● Work required:
Reproduce every entry exactly as given.

[Data items]
# # # #

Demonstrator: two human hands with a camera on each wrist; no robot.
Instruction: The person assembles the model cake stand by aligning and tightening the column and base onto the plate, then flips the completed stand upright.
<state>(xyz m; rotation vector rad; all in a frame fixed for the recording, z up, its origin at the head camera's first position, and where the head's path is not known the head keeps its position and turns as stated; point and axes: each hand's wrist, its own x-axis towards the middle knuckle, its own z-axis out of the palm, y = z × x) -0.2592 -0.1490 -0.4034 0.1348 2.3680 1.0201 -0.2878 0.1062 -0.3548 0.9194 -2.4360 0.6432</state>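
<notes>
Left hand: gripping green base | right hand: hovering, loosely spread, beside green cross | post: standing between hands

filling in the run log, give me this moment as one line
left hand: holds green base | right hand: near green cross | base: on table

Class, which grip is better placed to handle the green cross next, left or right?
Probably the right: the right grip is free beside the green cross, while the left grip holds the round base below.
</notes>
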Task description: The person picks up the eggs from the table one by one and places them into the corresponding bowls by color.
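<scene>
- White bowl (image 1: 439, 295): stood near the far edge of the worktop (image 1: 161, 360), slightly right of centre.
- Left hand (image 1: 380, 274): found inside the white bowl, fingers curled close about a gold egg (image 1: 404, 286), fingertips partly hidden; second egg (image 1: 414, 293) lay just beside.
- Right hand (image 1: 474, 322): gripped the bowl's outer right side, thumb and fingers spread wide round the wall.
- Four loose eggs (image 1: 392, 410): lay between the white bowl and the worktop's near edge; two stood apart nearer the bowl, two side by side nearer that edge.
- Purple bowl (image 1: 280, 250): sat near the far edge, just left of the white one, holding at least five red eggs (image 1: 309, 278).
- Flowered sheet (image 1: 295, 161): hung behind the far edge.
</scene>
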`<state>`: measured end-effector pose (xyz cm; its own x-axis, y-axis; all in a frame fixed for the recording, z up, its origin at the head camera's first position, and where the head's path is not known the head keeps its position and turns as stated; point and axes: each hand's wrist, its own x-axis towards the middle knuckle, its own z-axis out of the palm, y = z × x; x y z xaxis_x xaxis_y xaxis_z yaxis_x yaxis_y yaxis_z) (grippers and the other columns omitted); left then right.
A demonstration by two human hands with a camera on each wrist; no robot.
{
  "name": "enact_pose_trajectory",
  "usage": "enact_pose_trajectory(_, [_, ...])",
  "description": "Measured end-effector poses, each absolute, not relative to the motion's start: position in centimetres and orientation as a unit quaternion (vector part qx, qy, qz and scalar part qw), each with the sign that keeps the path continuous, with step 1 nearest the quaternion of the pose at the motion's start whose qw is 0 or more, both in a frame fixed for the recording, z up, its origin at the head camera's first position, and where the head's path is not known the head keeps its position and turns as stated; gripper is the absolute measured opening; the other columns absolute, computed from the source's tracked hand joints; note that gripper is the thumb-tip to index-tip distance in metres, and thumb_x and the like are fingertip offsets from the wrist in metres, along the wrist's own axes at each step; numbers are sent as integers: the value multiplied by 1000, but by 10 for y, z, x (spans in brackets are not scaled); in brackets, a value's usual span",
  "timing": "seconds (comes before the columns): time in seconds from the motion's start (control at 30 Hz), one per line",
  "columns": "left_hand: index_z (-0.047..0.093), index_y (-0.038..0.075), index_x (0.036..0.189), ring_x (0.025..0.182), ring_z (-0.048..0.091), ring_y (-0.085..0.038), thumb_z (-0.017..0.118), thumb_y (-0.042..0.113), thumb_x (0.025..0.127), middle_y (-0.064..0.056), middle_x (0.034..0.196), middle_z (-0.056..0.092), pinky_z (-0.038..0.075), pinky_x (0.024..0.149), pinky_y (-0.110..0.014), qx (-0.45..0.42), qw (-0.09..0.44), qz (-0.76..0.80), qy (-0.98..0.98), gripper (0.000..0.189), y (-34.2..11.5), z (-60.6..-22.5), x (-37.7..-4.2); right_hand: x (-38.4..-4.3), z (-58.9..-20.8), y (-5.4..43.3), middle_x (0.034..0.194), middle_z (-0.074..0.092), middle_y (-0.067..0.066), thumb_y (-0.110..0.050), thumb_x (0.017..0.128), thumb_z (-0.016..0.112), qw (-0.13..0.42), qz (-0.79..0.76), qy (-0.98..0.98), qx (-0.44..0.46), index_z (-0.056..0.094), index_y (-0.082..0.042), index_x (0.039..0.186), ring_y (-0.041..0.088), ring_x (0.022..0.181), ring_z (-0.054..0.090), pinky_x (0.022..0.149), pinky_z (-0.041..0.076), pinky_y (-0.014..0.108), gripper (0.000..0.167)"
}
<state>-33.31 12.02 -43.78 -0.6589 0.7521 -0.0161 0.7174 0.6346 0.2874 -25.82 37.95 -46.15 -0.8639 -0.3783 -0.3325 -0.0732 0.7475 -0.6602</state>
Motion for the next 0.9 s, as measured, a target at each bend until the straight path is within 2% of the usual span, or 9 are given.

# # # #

● Answer below:
Demonstrator: two human hands with a camera on each wrist; no robot.
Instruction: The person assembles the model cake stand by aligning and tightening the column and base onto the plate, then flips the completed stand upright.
<state>(xyz m; rotation vector rad; all in a frame fixed for the recording, z up, its origin at the head camera's first position, and where the head's path is not known the head keeps its position and turns as stated; point and axes: each hand's wrist, its own x-axis towards the middle knuckle, its own z-axis out of the palm, y = z × x) -0.2592 -0.1490 -0.4034 0.1348 2.3680 1.0201 -0.2878 0.1062 -0.3548 0.9194 -2.4360 0.6432</state>
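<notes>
Left hand: gripping green base | right hand: hovering, loosely spread, beside green cross | post: standing between hands

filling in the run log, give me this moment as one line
left hand: holds green base | right hand: near green cross | base: on table

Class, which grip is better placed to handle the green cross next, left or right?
Probably the right: the right grip is free beside the green cross, while the left grip holds the round base below.
</notes>
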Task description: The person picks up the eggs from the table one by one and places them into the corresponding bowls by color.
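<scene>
- White bowl (image 1: 439, 295): stood near the far edge of the worktop (image 1: 161, 360), slightly right of centre.
- Left hand (image 1: 380, 274): found inside the white bowl, fingers curled close about a gold egg (image 1: 404, 286), fingertips partly hidden; second egg (image 1: 414, 293) lay just beside.
- Right hand (image 1: 474, 322): gripped the bowl's outer right side, thumb and fingers spread wide round the wall.
- Four loose eggs (image 1: 392, 410): lay between the white bowl and the worktop's near edge; two stood apart nearer the bowl, two side by side nearer that edge.
- Purple bowl (image 1: 280, 250): sat near the far edge, just left of the white one, holding at least five red eggs (image 1: 309, 278).
- Flowered sheet (image 1: 295, 161): hung behind the far edge.
</scene>
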`<state>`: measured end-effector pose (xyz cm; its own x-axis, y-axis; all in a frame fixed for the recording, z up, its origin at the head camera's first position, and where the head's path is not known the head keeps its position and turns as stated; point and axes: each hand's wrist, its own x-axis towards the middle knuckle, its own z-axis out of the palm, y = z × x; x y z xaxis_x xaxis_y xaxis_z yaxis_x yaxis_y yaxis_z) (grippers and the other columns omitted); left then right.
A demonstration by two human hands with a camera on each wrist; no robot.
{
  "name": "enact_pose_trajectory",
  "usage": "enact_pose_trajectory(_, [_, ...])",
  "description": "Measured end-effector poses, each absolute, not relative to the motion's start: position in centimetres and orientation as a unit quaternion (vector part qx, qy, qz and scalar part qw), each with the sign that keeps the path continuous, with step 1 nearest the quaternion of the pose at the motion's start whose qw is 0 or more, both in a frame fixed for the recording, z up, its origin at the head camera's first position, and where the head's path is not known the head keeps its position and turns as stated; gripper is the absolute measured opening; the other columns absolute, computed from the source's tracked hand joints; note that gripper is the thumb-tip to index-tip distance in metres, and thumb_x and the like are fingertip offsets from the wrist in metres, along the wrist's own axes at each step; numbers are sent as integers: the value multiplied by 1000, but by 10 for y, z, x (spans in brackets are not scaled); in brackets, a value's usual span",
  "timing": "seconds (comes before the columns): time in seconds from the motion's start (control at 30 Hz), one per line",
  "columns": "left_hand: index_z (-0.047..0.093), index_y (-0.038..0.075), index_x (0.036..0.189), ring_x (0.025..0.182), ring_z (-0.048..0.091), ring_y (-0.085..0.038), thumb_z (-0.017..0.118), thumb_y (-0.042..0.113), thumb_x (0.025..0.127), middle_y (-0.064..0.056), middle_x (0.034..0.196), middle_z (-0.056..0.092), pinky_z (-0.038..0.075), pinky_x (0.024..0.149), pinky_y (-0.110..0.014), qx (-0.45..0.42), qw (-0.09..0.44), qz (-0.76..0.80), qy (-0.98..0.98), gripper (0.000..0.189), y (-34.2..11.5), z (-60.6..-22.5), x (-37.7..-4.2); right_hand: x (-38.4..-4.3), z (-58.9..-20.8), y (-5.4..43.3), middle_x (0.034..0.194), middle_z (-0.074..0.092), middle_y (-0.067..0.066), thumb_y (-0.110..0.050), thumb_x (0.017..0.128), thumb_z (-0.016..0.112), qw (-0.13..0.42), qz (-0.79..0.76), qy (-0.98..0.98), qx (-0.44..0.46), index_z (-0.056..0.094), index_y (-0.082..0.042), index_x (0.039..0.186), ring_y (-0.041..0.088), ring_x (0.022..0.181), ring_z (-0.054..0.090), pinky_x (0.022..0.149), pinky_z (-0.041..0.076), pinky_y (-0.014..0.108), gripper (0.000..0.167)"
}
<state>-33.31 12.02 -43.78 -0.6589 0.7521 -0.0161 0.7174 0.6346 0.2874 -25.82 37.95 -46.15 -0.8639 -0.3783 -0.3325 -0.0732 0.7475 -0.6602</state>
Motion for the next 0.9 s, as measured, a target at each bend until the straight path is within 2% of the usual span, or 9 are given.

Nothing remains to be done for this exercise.